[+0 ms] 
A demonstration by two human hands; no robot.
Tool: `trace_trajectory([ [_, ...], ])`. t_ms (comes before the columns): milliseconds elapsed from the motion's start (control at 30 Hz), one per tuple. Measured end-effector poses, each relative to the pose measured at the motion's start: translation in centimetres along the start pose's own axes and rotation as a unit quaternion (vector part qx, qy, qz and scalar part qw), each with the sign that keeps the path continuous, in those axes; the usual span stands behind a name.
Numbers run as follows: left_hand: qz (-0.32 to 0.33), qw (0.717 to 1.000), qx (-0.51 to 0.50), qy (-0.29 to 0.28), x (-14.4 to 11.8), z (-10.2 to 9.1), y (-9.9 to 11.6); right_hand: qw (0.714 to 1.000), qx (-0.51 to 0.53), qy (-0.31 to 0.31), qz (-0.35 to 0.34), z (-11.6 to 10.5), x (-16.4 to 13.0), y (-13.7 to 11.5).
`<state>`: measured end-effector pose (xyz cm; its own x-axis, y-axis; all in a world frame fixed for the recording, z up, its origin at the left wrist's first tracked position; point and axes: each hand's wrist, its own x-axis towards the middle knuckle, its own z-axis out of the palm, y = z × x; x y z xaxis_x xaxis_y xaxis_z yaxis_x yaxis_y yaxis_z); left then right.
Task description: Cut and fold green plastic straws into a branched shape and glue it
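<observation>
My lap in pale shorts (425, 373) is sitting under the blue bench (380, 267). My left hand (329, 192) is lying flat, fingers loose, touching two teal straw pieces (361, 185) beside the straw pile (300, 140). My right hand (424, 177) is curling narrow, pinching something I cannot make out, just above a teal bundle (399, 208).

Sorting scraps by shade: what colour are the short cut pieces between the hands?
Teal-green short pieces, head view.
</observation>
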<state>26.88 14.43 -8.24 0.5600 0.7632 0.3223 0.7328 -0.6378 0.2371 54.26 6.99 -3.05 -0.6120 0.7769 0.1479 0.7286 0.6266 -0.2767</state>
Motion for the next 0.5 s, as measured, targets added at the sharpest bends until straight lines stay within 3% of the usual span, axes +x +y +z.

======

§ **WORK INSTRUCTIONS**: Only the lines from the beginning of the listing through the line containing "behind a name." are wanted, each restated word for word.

§ **PROBLEM SOLUTION**:
[+0 ms] 
A demonstration by two human hands; no robot.
Tool: `trace_trajectory([ [_, ...], ])`. t_ms (comes before the columns): milliseconds elapsed from the motion's start (control at 30 Hz), one per tuple. Measured end-effector poses, each relative to the pose measured at the motion's start: translation in centimetres along the start pose's own axes and rotation as a unit quaternion (vector part qx, qy, qz and scalar part qw), each with the sign that keeps the path continuous, in those axes; the usual span stands behind a name.

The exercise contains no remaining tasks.